WHAT THE EXERCISE ASKS | Copy each line from the entries that the word "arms" appears in.

(Collected data)
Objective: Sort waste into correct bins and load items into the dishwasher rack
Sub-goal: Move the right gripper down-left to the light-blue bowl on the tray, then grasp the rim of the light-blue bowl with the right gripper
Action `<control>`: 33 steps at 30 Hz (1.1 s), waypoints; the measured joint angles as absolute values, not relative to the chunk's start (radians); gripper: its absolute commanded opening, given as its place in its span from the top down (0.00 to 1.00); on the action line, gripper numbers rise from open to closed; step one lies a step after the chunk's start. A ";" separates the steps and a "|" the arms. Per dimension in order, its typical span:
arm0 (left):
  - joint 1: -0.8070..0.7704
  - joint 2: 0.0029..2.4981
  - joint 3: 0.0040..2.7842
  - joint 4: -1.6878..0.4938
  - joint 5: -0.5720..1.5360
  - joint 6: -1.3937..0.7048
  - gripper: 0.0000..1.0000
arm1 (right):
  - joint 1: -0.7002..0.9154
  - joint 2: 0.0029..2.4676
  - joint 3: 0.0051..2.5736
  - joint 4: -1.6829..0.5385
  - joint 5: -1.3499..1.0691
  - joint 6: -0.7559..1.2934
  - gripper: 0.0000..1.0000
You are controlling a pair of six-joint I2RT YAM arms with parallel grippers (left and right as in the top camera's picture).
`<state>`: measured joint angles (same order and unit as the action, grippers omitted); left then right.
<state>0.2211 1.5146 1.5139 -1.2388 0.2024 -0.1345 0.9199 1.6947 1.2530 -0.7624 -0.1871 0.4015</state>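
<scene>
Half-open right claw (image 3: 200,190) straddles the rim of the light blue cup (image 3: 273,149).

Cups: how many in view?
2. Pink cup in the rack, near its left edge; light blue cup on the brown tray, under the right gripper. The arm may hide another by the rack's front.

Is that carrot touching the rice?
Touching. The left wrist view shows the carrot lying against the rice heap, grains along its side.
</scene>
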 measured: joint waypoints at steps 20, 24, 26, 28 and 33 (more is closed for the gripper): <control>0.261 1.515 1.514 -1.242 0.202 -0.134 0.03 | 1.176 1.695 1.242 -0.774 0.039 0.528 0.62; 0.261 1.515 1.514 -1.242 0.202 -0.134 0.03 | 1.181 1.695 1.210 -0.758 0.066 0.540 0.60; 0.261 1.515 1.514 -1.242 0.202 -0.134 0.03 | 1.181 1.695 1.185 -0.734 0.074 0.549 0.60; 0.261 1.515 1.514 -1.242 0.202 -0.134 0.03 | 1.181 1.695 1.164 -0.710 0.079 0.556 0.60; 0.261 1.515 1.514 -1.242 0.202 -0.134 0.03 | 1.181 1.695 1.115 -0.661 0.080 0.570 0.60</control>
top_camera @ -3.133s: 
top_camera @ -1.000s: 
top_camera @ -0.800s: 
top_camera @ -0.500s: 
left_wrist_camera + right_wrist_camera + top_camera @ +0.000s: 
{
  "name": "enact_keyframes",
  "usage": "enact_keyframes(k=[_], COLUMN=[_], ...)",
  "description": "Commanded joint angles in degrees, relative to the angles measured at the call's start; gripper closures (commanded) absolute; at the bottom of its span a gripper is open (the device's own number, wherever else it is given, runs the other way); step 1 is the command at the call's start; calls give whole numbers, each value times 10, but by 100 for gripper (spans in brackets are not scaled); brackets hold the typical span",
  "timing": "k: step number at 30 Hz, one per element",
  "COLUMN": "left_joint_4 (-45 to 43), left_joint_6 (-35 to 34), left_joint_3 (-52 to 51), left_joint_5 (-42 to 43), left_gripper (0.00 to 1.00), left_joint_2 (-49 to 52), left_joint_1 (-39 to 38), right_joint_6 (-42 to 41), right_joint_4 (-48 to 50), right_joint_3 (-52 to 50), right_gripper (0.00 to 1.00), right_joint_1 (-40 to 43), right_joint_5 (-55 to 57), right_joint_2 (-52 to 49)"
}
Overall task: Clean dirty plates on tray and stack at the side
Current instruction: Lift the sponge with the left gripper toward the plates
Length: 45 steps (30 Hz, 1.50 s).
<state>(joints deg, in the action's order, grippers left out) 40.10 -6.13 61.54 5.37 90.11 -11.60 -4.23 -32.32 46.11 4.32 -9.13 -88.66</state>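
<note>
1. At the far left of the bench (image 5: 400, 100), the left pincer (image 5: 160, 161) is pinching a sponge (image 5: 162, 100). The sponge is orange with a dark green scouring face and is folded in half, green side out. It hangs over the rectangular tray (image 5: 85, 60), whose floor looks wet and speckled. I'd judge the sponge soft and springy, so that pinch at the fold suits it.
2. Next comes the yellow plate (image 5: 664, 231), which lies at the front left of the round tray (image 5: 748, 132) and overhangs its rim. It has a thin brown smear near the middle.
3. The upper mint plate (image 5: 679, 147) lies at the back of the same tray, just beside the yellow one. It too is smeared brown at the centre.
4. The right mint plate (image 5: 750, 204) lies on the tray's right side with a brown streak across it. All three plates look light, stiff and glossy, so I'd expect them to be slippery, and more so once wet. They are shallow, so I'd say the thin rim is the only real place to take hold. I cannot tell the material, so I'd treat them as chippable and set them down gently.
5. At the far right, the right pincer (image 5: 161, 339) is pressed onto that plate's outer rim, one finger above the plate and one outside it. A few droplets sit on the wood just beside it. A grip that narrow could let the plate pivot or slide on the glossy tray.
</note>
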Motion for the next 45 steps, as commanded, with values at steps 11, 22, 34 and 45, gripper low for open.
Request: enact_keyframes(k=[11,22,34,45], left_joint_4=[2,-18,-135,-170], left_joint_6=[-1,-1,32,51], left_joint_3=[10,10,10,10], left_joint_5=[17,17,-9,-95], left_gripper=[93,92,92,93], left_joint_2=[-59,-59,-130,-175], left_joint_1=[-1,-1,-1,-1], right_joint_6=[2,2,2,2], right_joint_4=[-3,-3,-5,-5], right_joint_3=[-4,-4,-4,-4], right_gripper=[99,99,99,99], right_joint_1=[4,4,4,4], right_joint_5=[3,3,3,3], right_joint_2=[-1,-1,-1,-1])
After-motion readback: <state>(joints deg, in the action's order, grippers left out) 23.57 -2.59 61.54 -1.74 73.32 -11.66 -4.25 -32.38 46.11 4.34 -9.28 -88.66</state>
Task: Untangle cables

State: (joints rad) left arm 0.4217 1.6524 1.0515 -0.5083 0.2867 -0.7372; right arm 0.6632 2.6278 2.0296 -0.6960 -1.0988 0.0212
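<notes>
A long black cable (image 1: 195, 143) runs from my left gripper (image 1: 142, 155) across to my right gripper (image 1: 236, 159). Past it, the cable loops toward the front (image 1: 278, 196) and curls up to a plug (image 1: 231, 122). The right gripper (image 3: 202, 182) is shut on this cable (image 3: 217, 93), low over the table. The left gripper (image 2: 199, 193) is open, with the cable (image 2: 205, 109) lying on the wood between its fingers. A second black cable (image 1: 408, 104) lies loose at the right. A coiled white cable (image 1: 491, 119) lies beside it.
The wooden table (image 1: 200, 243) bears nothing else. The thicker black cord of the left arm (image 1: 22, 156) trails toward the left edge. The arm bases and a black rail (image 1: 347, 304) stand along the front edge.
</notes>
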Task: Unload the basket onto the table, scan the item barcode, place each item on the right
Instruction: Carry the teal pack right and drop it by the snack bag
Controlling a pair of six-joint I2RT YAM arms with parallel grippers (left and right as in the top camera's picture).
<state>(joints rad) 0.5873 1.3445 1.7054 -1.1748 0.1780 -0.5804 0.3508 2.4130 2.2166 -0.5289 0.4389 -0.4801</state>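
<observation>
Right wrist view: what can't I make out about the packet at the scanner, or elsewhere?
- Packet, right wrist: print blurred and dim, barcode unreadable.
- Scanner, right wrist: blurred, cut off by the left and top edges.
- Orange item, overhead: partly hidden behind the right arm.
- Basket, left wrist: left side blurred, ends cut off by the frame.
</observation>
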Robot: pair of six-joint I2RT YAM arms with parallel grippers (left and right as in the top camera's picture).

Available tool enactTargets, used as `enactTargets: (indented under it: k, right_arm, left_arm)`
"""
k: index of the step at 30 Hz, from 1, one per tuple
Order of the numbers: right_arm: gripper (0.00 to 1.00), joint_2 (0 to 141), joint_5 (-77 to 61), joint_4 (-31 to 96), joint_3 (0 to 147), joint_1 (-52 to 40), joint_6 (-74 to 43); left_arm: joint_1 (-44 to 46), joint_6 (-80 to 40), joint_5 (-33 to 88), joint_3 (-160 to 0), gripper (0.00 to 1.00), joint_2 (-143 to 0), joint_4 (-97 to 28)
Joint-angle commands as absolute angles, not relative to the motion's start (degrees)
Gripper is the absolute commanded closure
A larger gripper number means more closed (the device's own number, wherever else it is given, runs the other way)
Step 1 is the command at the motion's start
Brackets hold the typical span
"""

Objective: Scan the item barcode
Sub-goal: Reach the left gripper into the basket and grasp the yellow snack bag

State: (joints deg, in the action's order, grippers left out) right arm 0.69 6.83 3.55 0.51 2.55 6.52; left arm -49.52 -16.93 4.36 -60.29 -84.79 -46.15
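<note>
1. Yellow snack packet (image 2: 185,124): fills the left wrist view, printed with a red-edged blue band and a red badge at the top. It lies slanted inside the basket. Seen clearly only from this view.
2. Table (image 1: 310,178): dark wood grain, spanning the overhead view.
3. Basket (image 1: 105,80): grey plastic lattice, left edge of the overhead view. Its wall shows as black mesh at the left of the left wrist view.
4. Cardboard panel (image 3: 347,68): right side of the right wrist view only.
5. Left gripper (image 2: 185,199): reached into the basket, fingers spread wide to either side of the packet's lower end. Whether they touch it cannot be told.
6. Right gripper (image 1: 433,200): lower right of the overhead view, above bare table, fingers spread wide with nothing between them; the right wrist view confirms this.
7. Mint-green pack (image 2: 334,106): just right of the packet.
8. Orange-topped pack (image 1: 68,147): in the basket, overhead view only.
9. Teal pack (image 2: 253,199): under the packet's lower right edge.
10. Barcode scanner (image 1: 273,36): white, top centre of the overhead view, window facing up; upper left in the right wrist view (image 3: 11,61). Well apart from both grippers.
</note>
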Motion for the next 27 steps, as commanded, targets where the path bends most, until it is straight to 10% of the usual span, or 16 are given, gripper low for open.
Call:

ANSWER TO THIS TASK |
Action `<control>`: 33 steps at 30 Hz (1.1 s), waypoints; the measured joint angles as absolute values, not relative to the chunk's start (radians); gripper: its absolute commanded opening, given as its place in its span from the top down (0.00 to 1.00); on the action line, gripper numbers rise from open to closed; step one lies a step after the chunk's start. A ";" separates the steps and a "|" the arms. Per dimension in order, its typical span:
You are controlling a pair of six-joint I2RT YAM arms with parallel grippers (left and right as in the top camera's picture).
Controlling a pair of six-joint I2RT YAM arms with parallel grippers (left and right as in the top camera's picture).
Robot: pair of six-joint I2RT YAM arms with parallel grippers (left and right as in the top camera's picture).

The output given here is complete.